Shackles provide a powerful metaphor for official control over those minorities—blacks, women, mental patients, political activists who are making too much noise. Like the mustang all people have a yearning for freedom. That, of course, is a pipe dream. We aren’t free. We’ve internalized our shackles by turning them into sexual fetishes such as bondage. Our sexual shackles arouse us. Our political shackles are being tested around the world as people are not starting to break free of control imposed by cowboys who have rounded us up one too many times and sent us off to the slaughterhouse.

The days of the mustang are largely gone. The days of mustang-like human beings vanished long ago. Shackles remind us of a time lost in the midst of history when we were once free of control. Leg irons remind us of what awaits the wild horses among us who wish to break free of control. Meanwhile, people continue to secretly act their shackling fears through sexual bondage rituals. No other domesticated animal (including horses) has discovered sensual pleasure in tying each other up. Our species is exceptional in the animal kingdom—tin pot dictators engaged in ropy bedroom power games to excite pleasure.

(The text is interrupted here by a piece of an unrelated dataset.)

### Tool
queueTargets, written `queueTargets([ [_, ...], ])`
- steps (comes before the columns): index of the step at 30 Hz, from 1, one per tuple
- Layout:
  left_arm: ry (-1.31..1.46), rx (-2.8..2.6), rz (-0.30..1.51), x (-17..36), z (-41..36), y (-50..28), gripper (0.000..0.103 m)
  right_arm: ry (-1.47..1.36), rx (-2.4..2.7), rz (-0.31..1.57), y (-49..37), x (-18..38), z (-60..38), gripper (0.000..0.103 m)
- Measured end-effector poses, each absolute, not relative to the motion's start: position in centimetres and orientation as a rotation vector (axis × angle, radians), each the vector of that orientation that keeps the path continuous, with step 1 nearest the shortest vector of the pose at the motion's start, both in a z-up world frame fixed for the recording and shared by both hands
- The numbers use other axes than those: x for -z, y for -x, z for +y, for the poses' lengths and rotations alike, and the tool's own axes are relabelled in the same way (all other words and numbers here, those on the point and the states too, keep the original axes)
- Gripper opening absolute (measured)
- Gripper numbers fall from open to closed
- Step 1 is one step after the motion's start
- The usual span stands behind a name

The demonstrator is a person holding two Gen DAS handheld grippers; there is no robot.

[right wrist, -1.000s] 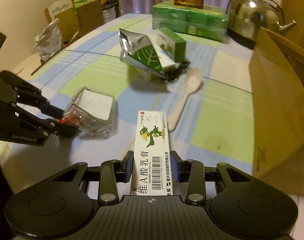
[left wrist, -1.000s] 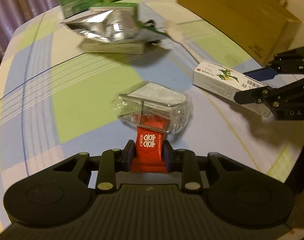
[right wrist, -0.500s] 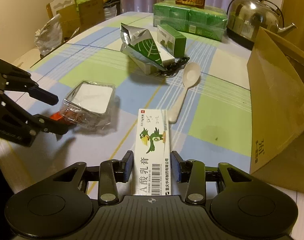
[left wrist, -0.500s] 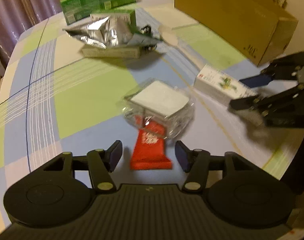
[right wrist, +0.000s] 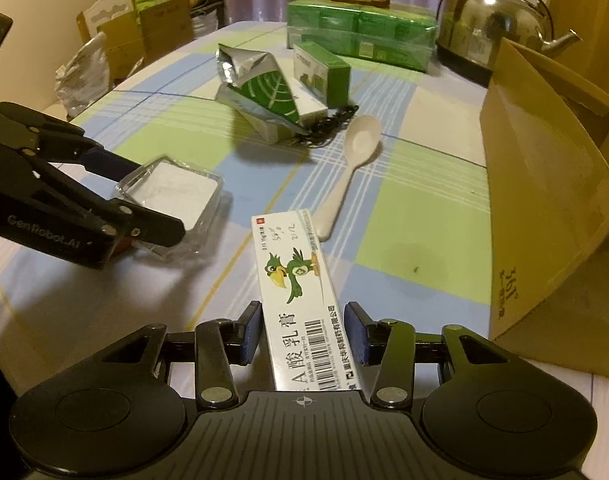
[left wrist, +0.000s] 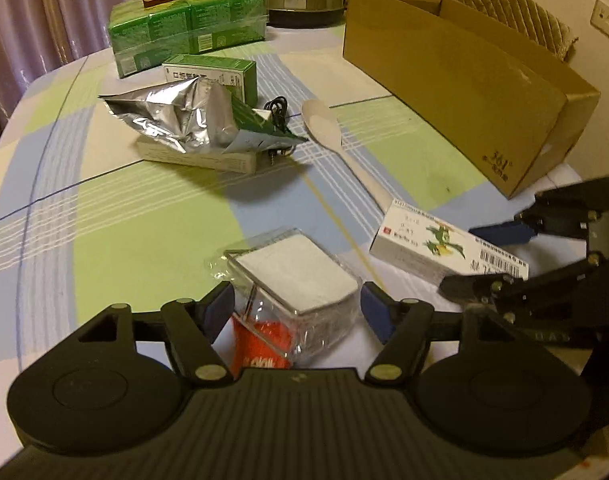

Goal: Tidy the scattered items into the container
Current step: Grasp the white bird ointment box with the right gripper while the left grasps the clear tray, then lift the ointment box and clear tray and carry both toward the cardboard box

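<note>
My left gripper (left wrist: 297, 312) is open, its two fingers on either side of a clear plastic box (left wrist: 296, 276) with white contents. A red packet (left wrist: 260, 344) lies on the table, partly under that box's near edge. The right wrist view shows the same box (right wrist: 172, 192) between the left gripper's (right wrist: 144, 200) spread fingers. My right gripper (right wrist: 303, 332) is shut on a long white carton (right wrist: 300, 280) with a green bird print, held by its near end. The open cardboard box (right wrist: 544, 200) stands to the right.
A white spoon (left wrist: 332, 136) lies beyond the carton. Farther back are a foil bag (left wrist: 184, 120) on a flat white box, a black cable (left wrist: 278, 116), a green carton (left wrist: 216, 76), stacked green packs (left wrist: 184, 28) and a steel kettle (right wrist: 496, 28). The table's edge is near me.
My left gripper let go of the red packet, opened wide and moved forward until its fingers flank the clear box. The right gripper kept its hold on the white carton.
</note>
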State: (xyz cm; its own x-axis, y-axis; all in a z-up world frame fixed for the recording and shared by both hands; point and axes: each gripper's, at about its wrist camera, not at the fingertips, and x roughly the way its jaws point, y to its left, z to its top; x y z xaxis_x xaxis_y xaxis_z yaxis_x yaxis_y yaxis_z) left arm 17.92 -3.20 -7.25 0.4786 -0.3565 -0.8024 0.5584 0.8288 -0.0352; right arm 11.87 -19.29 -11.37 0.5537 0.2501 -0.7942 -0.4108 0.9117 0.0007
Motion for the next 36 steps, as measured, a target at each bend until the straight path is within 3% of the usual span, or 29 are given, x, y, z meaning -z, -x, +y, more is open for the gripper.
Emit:
queueTargets([
  [11,-0.463,0.544,0.872,8.3,-5.4,-19.4,0.075,0.198,-0.368,0.898,-12.1,11.4,-19.8,0.042],
  [15,-0.474,0.457,0.859,7.7,-4.7,-18.3,0.083,0.189,-0.367,0.889,-12.1,11.2,-19.7,0.042],
  [20,-0.479,0.42,0.836,8.0,-4.6,-17.7,0.083,0.183,-0.366,0.886,-12.1,11.0,-19.5,0.042],
  [26,-0.473,0.471,0.865,8.3,-4.4,-19.9,0.078,0.175,-0.363,0.895,-12.4,11.3,-19.6,0.042],
  [27,-0.487,0.48,0.883,8.4,-4.4,-20.4,0.072,0.177,-0.363,0.896,-12.4,11.4,-19.6,0.042],
  [28,-0.494,0.492,0.896,8.5,-4.3,-20.8,0.059,0.179,-0.365,0.896,-12.5,11.5,-19.5,0.042],
  [36,-0.537,0.521,0.914,8.4,-4.1,-21.6,0.049,0.204,-0.369,0.879,-12.6,11.5,-19.2,0.043],
])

Let’s look down the road and imagine shackles in the future.


My prediction is that within fifty years, we will have invented chemical and electrical stimulations of the brain that will replace the need for shackles and drugs. There will be no more need for corporations to used state powers to physically tie up or restrain people. We will largely live inside virtual worlds without the boot to our throats. The bucking of the system will be in the distant past. The freedom of the old physical world will seem cruel, grim and unfair to those in the virtual reality. Those who would have been shackled in the past will no longer try to buck the rider off their back. They are free by default.

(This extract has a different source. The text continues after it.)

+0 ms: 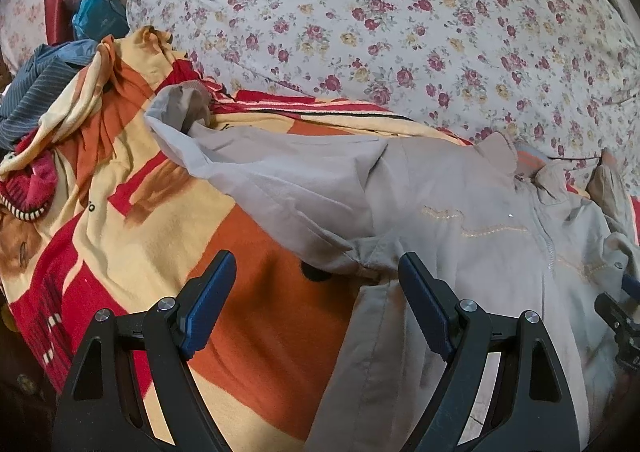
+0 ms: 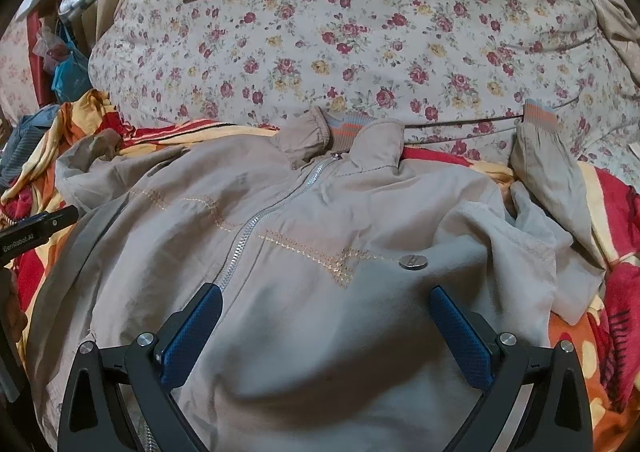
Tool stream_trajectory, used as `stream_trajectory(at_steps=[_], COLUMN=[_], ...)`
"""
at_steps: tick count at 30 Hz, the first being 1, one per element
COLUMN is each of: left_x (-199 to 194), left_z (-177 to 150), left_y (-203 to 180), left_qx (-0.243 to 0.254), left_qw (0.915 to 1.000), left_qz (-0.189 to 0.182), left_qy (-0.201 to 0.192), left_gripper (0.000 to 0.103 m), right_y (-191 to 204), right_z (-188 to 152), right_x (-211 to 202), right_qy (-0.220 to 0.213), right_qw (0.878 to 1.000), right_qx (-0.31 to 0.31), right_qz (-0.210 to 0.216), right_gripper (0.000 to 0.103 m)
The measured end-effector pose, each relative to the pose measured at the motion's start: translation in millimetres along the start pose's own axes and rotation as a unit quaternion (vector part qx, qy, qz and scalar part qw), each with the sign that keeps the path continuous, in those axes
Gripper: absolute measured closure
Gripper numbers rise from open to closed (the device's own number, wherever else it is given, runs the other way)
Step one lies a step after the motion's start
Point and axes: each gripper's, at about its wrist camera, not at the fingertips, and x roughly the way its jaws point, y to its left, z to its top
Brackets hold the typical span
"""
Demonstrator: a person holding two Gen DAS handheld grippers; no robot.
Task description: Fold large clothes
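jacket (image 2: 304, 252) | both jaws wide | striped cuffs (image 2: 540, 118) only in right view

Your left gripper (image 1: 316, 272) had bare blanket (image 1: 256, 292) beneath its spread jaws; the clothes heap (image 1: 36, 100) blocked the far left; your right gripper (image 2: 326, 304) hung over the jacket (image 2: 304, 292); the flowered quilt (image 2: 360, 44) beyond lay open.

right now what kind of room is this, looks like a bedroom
Most likely a bedroom: a floral quilt covers a bed, a beige jacket lies on a red-and-orange blanket, and more clothes are piled beside.
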Motion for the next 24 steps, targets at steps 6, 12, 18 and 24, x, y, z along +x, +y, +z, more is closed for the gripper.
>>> stream_trajectory(at_steps=[6,12,18,24], left_x=[-1.5,-1.3,0.9,0.7], left_z=[-2.2,-4.3,-4.1,-4.5], left_y=[-4.1,-0.5,-2.0,-1.4], left_qx=[0.017,0.006,0.006,0.009], left_qw=[0.9999,1.0000,1.0000,0.9999], left_qz=[0.002,0.002,0.005,0.012], left_qy=[-0.001,0.002,0.004,0.003], left_gripper=[0.019,0.019,0.019,0.019], right_y=[-4.2,-2.7,-2.1,-0.1], right_z=[-2.2,-5.6,-4.2,-4.6], right_x=[6.7,2.8,6.4,5.2], right_qy=[0.012,0.009,0.012,0.011], right_qw=[1.000,1.000,1.000,1.000], right_qx=[0.011,0.008,0.005,0.002], right_qz=[0.001,0.003,0.001,0.000], right_gripper=[0.000,0.000,0.000,0.000])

They won’t feel the pressure to work to produce products for consumption. The idea of productivity and contribution will no longer have the same meaning. Once jacked into mixed virtual reality, the old physical space becomes a cartoon. The next step will be full-time in a virtual space of unlimited reality. Better than drugs. Better than work. Everyone can realize that inner Mustang self.


The future promises freedom unimaginable in our shackled world of work, wine, sex, Internet and rock ‘n roll. We will have gone from a society that imprisoned drug user because widespread drug use threatened to erode the workforce to a society mandating drug use (or the new technological equivalent—the virtual fix) because there are no jobs. In virtual world no one cares about jobs.

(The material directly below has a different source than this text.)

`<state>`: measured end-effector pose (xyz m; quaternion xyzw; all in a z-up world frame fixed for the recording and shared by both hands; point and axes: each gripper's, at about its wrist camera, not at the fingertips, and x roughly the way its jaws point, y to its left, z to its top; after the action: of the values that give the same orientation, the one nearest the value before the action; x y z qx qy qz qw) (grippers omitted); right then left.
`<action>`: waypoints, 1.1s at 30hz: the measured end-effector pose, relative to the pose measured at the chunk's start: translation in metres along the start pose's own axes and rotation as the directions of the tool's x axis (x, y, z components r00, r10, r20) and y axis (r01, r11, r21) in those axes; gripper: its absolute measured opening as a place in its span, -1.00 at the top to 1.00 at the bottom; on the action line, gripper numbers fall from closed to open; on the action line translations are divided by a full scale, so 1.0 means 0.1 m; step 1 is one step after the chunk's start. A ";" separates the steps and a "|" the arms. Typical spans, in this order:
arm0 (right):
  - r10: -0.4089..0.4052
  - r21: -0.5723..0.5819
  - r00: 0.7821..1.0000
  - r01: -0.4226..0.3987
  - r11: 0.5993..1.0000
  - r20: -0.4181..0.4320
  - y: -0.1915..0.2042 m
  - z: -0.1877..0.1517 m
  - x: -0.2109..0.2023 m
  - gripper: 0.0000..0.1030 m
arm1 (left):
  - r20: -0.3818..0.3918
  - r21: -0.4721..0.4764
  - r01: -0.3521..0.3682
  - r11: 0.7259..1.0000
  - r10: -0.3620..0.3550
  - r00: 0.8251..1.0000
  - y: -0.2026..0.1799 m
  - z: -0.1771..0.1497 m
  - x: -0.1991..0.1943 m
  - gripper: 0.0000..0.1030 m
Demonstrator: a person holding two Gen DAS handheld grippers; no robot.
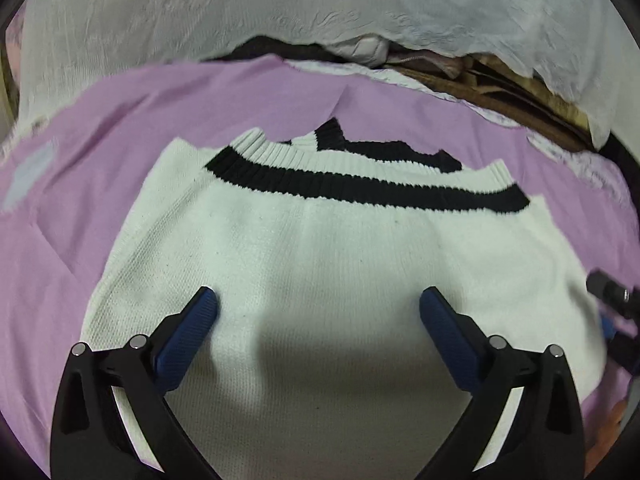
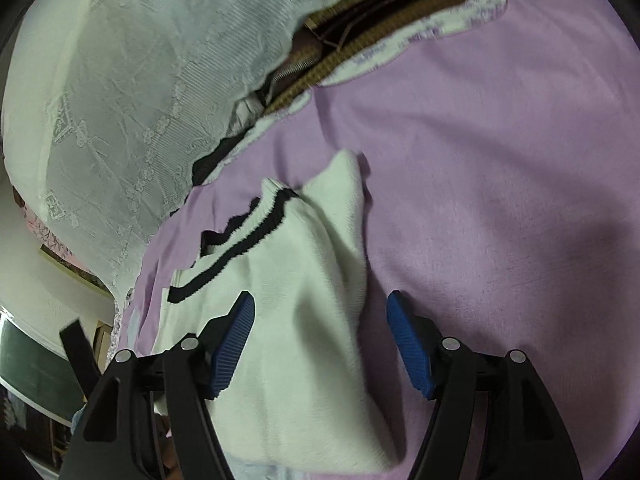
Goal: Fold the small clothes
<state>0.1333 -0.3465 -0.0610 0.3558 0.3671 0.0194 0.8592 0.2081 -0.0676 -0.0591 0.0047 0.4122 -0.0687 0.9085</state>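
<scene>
A white knit sweater (image 1: 320, 248) with black-striped ribbing lies partly folded on the lilac bedspread (image 1: 100, 152). Soft and floppy, it looks best pinched at a side edge. Left gripper (image 1: 318, 304) and right gripper (image 2: 320, 312) hover over it, jaws spread, holding nothing.

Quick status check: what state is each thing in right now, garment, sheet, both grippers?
White knit sweater: lying flat on the sheet, black-striped hem at its far end.
Purple sheet: spread out, lightly creased.
Left gripper: open, empty, over the sweater.
Right gripper: open, straddling the sweater's edge.
</scene>
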 end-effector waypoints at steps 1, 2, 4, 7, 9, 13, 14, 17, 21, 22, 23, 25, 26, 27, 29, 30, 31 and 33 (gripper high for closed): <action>0.009 0.016 1.000 -0.009 1.000 -0.012 -0.05 0.01 0.04 -0.34 | 0.000 0.000 -0.003 1.000 0.003 1.000 -0.01 0.00 0.00 -0.92; 0.017 0.026 1.000 -0.017 1.000 -0.016 -0.08 0.01 0.06 -0.34 | -0.001 -0.006 0.001 1.000 -0.001 1.000 0.01 0.00 0.01 -0.92; 0.041 0.045 0.999 -0.040 0.998 -0.015 -0.12 0.05 0.10 -0.34 | -0.003 -0.010 0.005 1.000 -0.005 1.000 0.01 0.00 0.01 -0.92; 0.046 0.041 0.999 -0.046 0.998 -0.007 -0.11 0.08 0.16 -0.35 | -0.002 0.001 -0.010 1.000 0.010 1.000 -0.01 0.00 0.01 -0.92; 0.038 0.016 0.999 -0.038 0.999 -0.003 -0.08 0.08 0.20 -0.37 | -0.001 0.002 -0.011 1.000 0.011 1.000 -0.01 0.00 0.01 -0.92; 0.012 -0.046 1.000 -0.012 0.999 -0.001 -0.01 0.07 0.24 -0.41 | 0.001 0.002 -0.010 1.000 0.010 1.000 -0.01 -0.01 0.01 -0.92; 0.004 -0.062 1.000 -0.005 0.998 -0.002 0.02 0.06 0.25 -0.41 | 0.002 0.002 -0.009 1.000 0.009 1.000 -0.01 -0.01 0.01 -0.92; -0.005 -0.088 1.000 0.004 0.996 -0.008 0.06 0.04 0.25 -0.20 | 0.002 0.001 -0.009 1.000 0.009 1.000 -0.01 -0.01 0.01 -0.92; 0.004 -0.112 1.000 -0.008 0.994 -0.031 0.12 0.00 0.26 0.24 | 0.003 -0.003 -0.002 1.000 0.002 1.000 0.00 -0.02 -0.01 -0.92; 0.008 -0.113 1.000 -0.011 0.994 -0.028 0.13 0.00 0.25 0.26 | 0.003 -0.004 0.000 1.000 0.000 1.000 0.00 -0.02 -0.01 -0.92; 0.012 -0.110 1.000 -0.015 0.994 -0.026 0.12 0.00 0.24 0.27 | 0.004 -0.007 0.005 1.000 -0.005 1.000 0.01 -0.02 -0.02 -0.92; 0.028 -0.090 0.999 -0.030 0.995 -0.030 0.08 0.01 0.23 0.26 | 0.018 -0.033 0.035 0.999 -0.034 0.999 0.07 -0.01 -0.06 -0.92; 0.034 -0.078 0.999 -0.037 0.996 -0.033 0.05 0.01 0.24 0.25 | 0.026 -0.050 0.053 0.997 -0.052 0.998 0.10 0.00 -0.09 -0.92; 0.043 -0.063 0.998 -0.046 0.997 -0.041 0.03 0.02 0.25 0.24 | 0.030 -0.067 0.067 0.995 -0.065 0.997 0.13 0.01 -0.10 -0.92; 0.052 -0.049 0.997 -0.054 0.997 -0.048 0.00 0.03 0.26 0.22 | 0.041 -0.093 0.081 0.992 -0.078 0.996 0.15 0.05 -0.12 -0.92; 0.053 -0.047 0.997 -0.055 0.997 -0.048 0.00 0.02 0.27 0.21 | 0.043 -0.096 0.081 0.992 -0.078 0.996 0.15 0.07 -0.12 -0.92; 0.052 -0.047 0.997 -0.054 0.997 -0.048 0.01 0.02 0.27 0.20 | 0.037 -0.099 0.084 0.992 -0.081 0.996 0.13 0.10 -0.09 -0.92; 0.050 -0.048 0.998 -0.053 0.997 -0.047 0.02 0.02 0.27 0.20 | 0.018 -0.105 0.062 0.993 -0.060 0.998 0.10 0.14 -0.02 -0.92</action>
<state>0.1545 -0.3385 -0.0759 0.3432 0.3766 0.0587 0.8585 0.2190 -0.0588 -0.0490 -0.0565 0.4087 -0.0744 0.9079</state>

Their identity will come from other virtual experiences. In the future if you test negative for matching a certain range of brain phase transition, you must show either a special permit or be deemed a dangerous subversive, a danger to society—someone who wants to return to the unfree era of shackles. That’s not the end of the story of shackles, though. I suspect a technological shackle will be discovered and applied to an ‘anti-drug outlaw’. We are inventive in shackling each other and so far no new technology since the beginning of our era has managed to exclude shackling as an effective way to control the unruly, restless horse stamping the ground, one who wants to run wild and away from the crowd.